Orhan Sarayli: I definitely think we've seen an impact from what you're talking about, particularly the interest rate environment. Like a lot of sectors, particularly around long- term fixed assets such as infrastructure, interest rates are a critical component as fixed capital costs are a big driver of the value for investors. And we definitely saw a slow- down in M& A sometime around the third quarter of last year, and the M& A activity had kept sort of dormant through I'd say as recently as a couple of months ago. What is interesting though is right now we're as busy as I've ever seen our team be here in the US. What has helped infrastructure ride some of that volatility, I think, is right now we are seeing a very good confluence of organic trends that have been driving growth and have almost been cycle resistant in many ways tied together with sort of a reemergence of M& A. Right now we're working on three direct M& A finance opportunities directly with the sponsors. These are small and middle market type deals and around assets that I think represent everything about infrastructure that we like, not tied to the broader economy and demonstrating good resilience to both inflation and recession risk. And the appetite from the sponsors continues to be strong there. But will we see the big M& A deals in the near future? Possibly, but right now that spot still continues to be a little quiet.

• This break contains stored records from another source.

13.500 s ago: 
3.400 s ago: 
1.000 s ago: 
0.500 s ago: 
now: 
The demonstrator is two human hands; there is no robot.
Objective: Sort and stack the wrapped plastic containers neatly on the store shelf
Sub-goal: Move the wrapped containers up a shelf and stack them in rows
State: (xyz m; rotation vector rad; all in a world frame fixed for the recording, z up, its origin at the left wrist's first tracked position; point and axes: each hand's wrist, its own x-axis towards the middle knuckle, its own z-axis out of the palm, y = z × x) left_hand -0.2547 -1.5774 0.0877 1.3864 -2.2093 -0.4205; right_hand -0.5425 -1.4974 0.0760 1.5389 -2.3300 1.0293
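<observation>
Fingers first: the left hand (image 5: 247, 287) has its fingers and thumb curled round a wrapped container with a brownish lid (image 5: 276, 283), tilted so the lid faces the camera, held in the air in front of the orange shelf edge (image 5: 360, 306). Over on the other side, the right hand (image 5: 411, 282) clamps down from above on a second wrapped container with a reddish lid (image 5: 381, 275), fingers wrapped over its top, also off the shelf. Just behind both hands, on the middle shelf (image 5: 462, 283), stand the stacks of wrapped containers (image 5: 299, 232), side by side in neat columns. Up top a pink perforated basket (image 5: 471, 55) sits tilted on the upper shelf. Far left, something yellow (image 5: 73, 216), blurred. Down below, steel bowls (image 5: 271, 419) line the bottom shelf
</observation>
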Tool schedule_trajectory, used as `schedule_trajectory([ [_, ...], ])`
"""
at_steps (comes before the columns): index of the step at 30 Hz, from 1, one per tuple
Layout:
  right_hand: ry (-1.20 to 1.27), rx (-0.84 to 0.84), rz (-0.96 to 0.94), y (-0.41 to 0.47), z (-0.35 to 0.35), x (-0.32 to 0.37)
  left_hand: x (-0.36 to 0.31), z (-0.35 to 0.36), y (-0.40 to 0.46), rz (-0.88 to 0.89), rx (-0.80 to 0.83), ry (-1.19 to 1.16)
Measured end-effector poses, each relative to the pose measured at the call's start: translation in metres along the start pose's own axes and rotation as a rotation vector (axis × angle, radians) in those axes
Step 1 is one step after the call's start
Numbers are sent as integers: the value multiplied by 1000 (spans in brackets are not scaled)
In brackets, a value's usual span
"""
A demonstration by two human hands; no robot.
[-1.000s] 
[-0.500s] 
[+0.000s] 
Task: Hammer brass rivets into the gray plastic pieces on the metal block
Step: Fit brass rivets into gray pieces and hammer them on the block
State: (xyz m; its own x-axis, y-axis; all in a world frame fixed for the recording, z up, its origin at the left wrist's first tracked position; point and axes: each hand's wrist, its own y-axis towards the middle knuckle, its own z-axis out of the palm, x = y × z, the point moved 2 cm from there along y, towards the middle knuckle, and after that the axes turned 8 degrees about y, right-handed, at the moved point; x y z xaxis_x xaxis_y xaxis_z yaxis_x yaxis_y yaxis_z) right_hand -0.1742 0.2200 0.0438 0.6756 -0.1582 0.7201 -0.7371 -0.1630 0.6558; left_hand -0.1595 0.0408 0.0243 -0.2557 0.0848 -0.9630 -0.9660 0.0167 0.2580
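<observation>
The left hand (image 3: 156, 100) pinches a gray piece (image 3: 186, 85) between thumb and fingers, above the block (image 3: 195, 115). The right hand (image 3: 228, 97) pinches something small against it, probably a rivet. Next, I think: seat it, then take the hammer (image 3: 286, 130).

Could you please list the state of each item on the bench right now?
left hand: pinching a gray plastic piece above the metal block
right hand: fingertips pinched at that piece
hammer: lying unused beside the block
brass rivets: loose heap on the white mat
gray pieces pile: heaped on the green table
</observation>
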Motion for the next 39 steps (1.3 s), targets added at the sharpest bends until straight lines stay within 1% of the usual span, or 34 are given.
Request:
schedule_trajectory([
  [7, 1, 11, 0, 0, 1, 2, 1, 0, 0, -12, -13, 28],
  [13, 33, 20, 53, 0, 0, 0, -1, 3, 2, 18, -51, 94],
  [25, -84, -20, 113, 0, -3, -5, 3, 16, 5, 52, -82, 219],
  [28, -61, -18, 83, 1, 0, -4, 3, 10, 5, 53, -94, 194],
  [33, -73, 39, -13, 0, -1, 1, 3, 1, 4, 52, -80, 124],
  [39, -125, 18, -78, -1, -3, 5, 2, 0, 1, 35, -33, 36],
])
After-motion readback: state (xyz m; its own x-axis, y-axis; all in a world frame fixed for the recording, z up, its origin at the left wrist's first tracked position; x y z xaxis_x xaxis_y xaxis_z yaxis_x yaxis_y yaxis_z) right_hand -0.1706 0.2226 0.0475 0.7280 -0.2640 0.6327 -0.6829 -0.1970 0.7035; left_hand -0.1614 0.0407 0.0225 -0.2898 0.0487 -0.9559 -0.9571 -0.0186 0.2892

Greg Campion: Okay. Yeah, that's fascinating to hear just how busy you are. Because I think that is, based on my perception, I feel like that's an outlier versus some of the other private asset classes that we're looking at these days.

Orhan Sarayli: I think as an example of that, Greg, so far this year through June 30th in the US we have done more volume than we did in all of 2022 in terms of dollar volume invested.

Greg Campion: Hmm. And is that driven by any one sector in particular, or is that pretty broad based?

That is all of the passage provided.